■ **What is needed**
Somewhere below are a line with "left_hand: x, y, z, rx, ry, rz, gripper" and a later line with "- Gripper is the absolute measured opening". Output exactly those lines and all lines between them.

**** Given data ****

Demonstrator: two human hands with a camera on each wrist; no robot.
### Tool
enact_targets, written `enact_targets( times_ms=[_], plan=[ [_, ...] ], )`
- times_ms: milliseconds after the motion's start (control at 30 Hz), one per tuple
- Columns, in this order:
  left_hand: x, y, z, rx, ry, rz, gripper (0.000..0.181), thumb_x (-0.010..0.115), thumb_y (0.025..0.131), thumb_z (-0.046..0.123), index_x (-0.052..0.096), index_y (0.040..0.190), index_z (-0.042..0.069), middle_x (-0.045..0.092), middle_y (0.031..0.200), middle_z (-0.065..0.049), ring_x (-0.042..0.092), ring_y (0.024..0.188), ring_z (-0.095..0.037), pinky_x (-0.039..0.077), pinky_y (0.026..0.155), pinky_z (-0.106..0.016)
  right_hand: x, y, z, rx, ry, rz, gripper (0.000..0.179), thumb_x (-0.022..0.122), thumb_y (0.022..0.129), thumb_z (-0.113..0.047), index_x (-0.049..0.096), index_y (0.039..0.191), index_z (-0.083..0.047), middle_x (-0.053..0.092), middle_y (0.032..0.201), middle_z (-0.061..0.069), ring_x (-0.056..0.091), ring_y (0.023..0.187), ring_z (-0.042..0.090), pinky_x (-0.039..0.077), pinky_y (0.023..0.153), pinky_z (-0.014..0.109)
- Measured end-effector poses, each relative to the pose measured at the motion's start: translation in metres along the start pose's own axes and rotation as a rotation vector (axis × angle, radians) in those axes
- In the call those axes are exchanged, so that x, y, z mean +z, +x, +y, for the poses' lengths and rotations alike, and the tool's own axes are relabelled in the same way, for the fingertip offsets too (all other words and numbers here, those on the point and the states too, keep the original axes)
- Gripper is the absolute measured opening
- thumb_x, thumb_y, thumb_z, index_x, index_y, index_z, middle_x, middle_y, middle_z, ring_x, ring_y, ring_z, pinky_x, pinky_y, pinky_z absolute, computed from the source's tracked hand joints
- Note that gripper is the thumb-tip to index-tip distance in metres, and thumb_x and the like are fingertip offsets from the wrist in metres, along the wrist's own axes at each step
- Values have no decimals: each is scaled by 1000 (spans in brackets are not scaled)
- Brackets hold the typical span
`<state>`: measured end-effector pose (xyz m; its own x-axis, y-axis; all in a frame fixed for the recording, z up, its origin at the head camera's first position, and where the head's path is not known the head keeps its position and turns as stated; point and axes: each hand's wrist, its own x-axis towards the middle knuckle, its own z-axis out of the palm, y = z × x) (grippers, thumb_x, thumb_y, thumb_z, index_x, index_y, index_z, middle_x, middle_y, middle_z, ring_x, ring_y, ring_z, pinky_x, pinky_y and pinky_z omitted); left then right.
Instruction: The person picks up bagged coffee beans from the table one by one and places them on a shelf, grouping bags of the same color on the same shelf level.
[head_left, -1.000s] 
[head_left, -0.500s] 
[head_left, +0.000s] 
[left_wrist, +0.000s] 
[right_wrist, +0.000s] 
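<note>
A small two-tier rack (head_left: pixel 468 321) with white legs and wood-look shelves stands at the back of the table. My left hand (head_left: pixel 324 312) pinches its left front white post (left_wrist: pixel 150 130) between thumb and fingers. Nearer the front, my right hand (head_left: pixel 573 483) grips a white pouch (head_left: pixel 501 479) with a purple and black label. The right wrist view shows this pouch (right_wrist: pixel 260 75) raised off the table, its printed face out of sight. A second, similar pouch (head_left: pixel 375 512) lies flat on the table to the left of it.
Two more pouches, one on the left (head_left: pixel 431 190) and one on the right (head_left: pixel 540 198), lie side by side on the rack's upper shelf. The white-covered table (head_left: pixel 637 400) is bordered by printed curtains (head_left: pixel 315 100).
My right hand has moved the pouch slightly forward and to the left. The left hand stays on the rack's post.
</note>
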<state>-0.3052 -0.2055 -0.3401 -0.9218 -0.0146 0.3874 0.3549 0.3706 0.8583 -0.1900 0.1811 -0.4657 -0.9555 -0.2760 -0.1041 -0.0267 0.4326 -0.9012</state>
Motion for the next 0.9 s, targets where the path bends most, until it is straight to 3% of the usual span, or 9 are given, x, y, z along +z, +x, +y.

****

■ **Result of the task**
  left_hand: x, y, z, rx, ry, rz, gripper (0.000..0.181), thumb_x (-0.010..0.115), thumb_y (0.025..0.131), thumb_z (-0.046..0.123), index_x (-0.052..0.096), index_y (0.040..0.190), index_z (-0.042..0.069), middle_x (-0.045..0.092), middle_y (0.031..0.200), middle_z (-0.065..0.049), ring_x (-0.042..0.092), ring_y (0.024..0.188), ring_z (-0.095..0.037), pinky_x (-0.039..0.077), pinky_y (0.026..0.155), pinky_z (-0.106..0.016)
  right_hand: x, y, z, rx, ry, rz, gripper (0.000..0.179), thumb_x (-0.022..0.122), thumb_y (0.022..0.129), thumb_z (-0.113..0.047), index_x (-0.049..0.096), index_y (0.039..0.191), index_z (-0.083..0.047), middle_x (-0.053..0.092), middle_y (0.032..0.201), middle_z (-0.061..0.069), ring_x (-0.056..0.091), ring_y (0.023..0.187), ring_z (-0.042..0.090), pinky_x (-0.039..0.077), pinky_y (0.023..0.153), pinky_z (-0.014..0.109)
- Measured end-effector poses, each relative to the pose measured at the motion's start: translation in metres along the start pose's own axes and rotation as a rotation vector (axis × angle, radians) in those axes
- In the call those axes are exchanged, so that x, y, z mean +z, +x, +y, for the poses' lengths and rotations alike, and the tool's own axes are relabelled in the same way, for the fingertip offsets too (all other words and numbers here, those on the point and the states too, keep the original axes)
- Gripper is the absolute measured opening

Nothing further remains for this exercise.